Figure 1Figure 1Figure 1 Association of NF-L and GFAP in Paired Serum and CSF Specimens Taken Following SCI

The concentration of (A) NF-L and (B) GFAP was quantified in 349 paired serum and CSF samples from 113 patients with SCI collected between 4 and 107 hours following injury. Data were analyzed using a Spearman correlation. GFAP = glial fibrillary acidic protein; NF-L = neurofilament light; SCI = spinal cord injury.

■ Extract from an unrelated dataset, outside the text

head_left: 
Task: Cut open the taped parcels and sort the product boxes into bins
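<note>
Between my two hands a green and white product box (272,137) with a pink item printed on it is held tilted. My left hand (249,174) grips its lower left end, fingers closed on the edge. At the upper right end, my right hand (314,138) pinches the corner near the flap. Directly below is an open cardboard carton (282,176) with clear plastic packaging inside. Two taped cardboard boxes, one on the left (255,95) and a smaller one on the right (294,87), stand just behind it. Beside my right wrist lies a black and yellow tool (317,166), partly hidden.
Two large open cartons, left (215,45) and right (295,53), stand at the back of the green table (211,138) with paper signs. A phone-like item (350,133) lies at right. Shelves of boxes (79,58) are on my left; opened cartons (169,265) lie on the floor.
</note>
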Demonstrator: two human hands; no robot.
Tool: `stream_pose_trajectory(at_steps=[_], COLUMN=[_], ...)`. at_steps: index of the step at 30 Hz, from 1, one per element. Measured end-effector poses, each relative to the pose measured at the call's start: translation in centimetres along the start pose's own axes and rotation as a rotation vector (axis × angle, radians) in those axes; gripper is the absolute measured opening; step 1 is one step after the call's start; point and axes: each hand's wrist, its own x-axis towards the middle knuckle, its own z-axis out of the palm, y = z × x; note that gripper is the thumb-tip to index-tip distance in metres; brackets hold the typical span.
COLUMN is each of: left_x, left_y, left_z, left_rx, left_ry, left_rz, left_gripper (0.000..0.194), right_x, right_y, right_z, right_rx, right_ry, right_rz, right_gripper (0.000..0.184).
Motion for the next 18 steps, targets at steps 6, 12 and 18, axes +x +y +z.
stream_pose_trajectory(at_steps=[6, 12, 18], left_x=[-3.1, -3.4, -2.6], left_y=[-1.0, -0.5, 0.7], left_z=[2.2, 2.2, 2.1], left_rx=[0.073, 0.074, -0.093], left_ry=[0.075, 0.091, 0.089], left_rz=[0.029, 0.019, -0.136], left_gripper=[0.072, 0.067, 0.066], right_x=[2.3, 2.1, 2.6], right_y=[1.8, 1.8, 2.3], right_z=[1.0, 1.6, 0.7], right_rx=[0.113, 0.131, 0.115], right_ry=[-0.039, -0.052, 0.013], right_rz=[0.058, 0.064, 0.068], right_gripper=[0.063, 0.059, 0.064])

NF-L and GFAP were elevated as a function of injury severity in both serum (Figure 2 and eFigure 5, links.lww.com/WNL/C584) and CSF (eFigure 6). Compared with controls, serum NF-L (median [IQR]: 16.9 pg/mL [12.4–31.8]) was significantly higher in AIS A and AIS B patients at all 4 time points, with the greatest difference observed at 96 hours (AIS A 376 pg/mL [238–678] p < 0.0001; AIS B 208 pg/mL [118–275] p = 0.0024). Likewise, compared with controls, serum GFAP (median [IQR]: 103 pg/mL [51.3–184]) was significantly higher in AIS A and AIS B patients at all 4 time points, with the maximum difference observed at 48 hours (AIS A 56,900 pg/mL [27,400–88,900] p < 0.0001; AIS B 19,600 pg/mL [10,800–34,800] p = 0.0019). Although there was no overlap in serum GFAP between controls and AIS C patients at 24 hours, this difference did not reach statistical significance (p = 0.063). The ability of NF-L or GFAP at 24, 48, 72, and 96 hours postinjury to discriminate between AIS grades at baseline (A vs B, A vs C, and B vs C) was determined using ROC curves (eFigure 5, eTable 5, and eTable 6). All ROC curves for serum GFAP and NF-L were statistically significant (except for serum GFAP's AIS A vs B at 24 hours), with an area under the ROC (AUROC) between 0.734 and 0.962, demonstrating a moderate-to-strong ability to distinguish among AIS grades. Using LDA, serum GFAP and NF-L correctly classified baseline AIS grades between AIS A and B patients 67% to 79%; AIS A and C patients 82%–90%; and AIS B and C patients 73%–86% of the time, with cross-validation models yielding similar accuracy, suggesting robustness of the models (eTable 7). Finally, we used multinominal logistic regression to determine the ability of serum NF-L and GFAP to accurately classify AIS A, B, or C patients simultaneously (eTable 8). Although AIS A patients were classified correctly 92%–97% of the time, serum biomarkers were poor at identifying AIS B or C patients. Combining NF-L with GFAP did not improve the ability of these models to distinguish AIS grades.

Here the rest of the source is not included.